Exercise details: Tally the lines in the data that follows that include the word "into", and report nothing but the total.

------ Given records ------

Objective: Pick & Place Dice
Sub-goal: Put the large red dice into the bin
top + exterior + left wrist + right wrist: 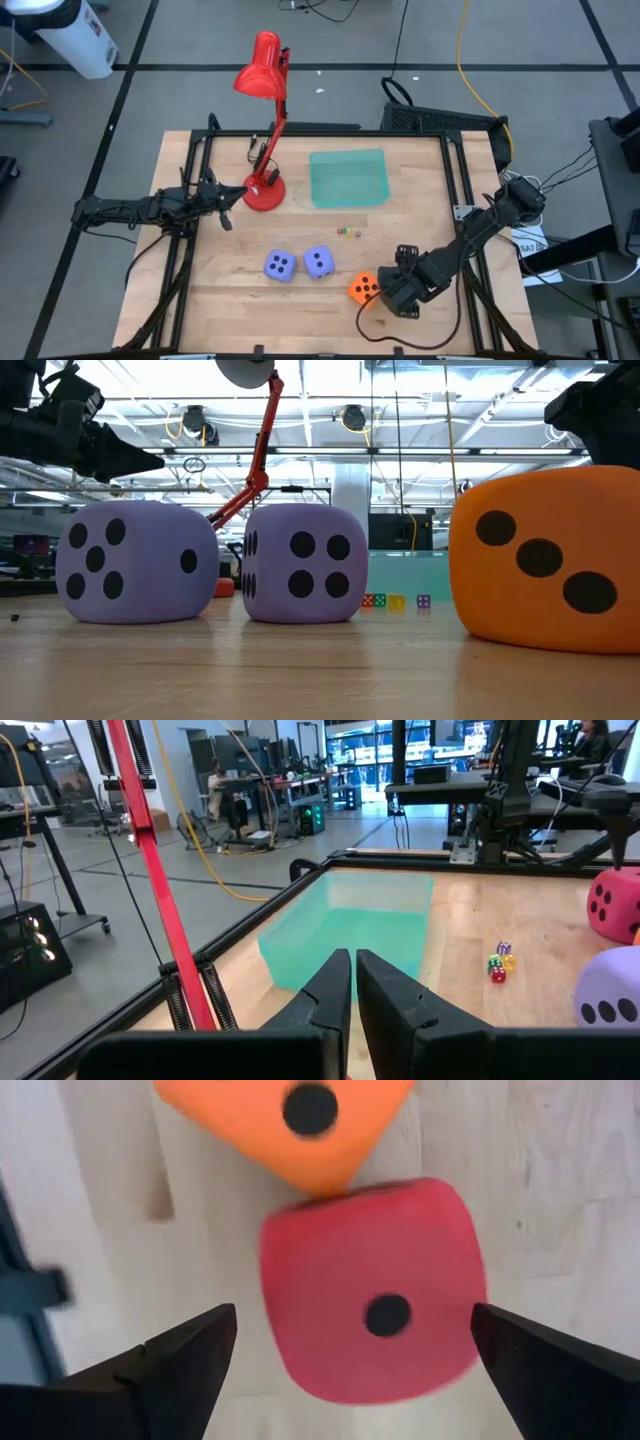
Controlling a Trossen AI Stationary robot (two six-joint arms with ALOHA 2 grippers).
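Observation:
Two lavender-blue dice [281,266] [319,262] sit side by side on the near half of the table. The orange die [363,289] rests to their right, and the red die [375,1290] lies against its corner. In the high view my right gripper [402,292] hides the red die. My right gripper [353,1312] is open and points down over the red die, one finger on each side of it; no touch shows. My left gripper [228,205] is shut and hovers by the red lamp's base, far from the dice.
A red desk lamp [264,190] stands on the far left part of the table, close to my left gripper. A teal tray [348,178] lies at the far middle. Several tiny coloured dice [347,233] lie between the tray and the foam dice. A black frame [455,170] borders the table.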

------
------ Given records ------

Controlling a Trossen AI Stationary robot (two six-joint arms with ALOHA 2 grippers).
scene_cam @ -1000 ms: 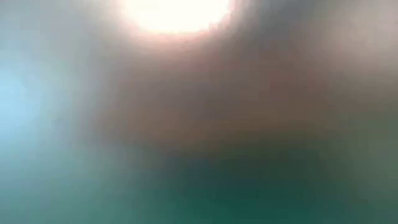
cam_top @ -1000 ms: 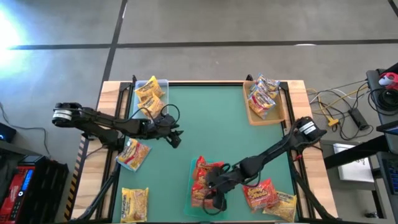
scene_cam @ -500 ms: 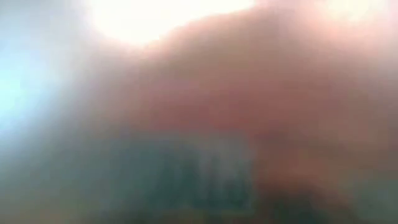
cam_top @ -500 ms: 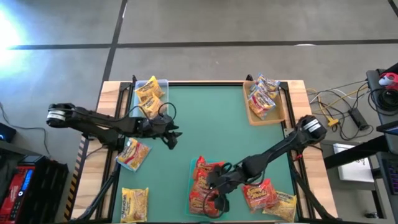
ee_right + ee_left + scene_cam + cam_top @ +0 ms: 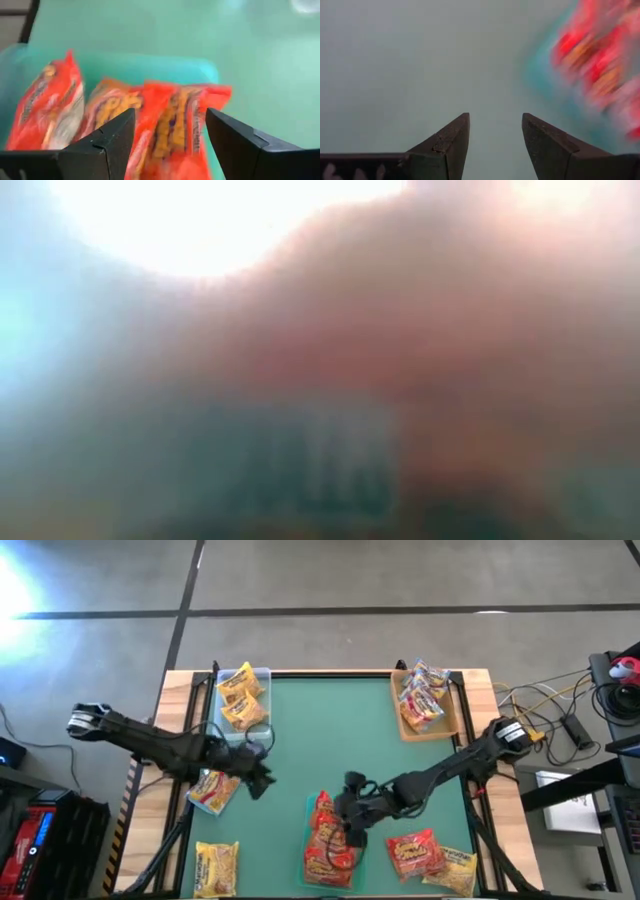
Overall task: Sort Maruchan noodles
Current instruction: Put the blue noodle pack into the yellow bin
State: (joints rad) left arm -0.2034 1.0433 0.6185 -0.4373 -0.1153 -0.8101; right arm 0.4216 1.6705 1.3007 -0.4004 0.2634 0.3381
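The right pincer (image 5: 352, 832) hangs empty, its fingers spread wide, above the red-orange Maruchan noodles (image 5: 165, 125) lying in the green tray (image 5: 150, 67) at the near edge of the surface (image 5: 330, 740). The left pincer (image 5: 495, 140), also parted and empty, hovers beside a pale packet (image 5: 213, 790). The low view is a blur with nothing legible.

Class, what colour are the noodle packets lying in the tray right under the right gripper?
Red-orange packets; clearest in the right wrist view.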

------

Written response: 2